EXERCISE GOAL
Report, word for word, every line of the material that contains "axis".
*** Opening DATA BELOW ***
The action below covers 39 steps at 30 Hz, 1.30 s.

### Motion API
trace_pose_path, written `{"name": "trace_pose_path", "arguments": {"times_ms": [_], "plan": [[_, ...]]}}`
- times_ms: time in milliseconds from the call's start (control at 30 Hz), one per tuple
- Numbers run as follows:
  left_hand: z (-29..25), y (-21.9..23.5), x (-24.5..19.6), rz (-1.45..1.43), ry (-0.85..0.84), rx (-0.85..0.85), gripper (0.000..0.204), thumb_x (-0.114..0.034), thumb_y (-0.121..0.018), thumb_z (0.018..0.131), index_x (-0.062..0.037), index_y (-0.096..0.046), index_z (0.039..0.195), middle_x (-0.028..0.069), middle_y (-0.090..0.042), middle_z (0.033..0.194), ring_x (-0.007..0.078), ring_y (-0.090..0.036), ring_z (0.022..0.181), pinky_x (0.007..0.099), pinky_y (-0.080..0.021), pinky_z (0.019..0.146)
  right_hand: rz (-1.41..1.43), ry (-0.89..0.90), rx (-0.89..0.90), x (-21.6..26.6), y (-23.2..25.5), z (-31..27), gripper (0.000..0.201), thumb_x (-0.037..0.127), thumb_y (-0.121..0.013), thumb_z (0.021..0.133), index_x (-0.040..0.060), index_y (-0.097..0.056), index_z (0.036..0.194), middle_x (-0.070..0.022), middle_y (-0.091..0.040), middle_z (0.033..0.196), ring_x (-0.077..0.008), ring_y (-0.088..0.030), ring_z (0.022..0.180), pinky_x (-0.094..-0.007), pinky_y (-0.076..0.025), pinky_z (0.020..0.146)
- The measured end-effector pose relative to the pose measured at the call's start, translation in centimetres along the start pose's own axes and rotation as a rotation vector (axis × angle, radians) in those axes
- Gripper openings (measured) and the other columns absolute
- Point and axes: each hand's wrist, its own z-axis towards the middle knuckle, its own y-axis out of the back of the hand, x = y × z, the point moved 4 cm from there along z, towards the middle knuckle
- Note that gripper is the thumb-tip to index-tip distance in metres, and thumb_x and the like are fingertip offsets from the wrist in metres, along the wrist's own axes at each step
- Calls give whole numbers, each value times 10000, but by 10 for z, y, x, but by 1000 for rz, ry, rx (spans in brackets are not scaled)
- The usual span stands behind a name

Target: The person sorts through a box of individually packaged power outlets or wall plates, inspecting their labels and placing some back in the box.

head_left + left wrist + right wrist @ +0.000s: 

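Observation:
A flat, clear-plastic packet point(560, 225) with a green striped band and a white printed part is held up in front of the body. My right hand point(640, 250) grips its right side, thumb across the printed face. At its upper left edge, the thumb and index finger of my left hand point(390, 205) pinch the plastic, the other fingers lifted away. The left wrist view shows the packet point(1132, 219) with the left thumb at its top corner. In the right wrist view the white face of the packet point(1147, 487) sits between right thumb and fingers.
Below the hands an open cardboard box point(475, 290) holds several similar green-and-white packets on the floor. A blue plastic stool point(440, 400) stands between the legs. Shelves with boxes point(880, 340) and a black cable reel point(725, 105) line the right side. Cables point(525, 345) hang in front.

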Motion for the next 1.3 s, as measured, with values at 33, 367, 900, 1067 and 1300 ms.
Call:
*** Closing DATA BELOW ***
RESPONSE AREA
- The measured end-effector pose relative to the pose measured at the call's start, translation in centimetres along the start pose's own axes and rotation as a rotation vector (axis × angle, radians) in those axes
- Point and axes: each hand's wrist, its own z-axis towards the middle knuckle, its own y-axis out of the back of the hand, x = y × z, the point moved 4 cm from there along z, towards the middle knuckle

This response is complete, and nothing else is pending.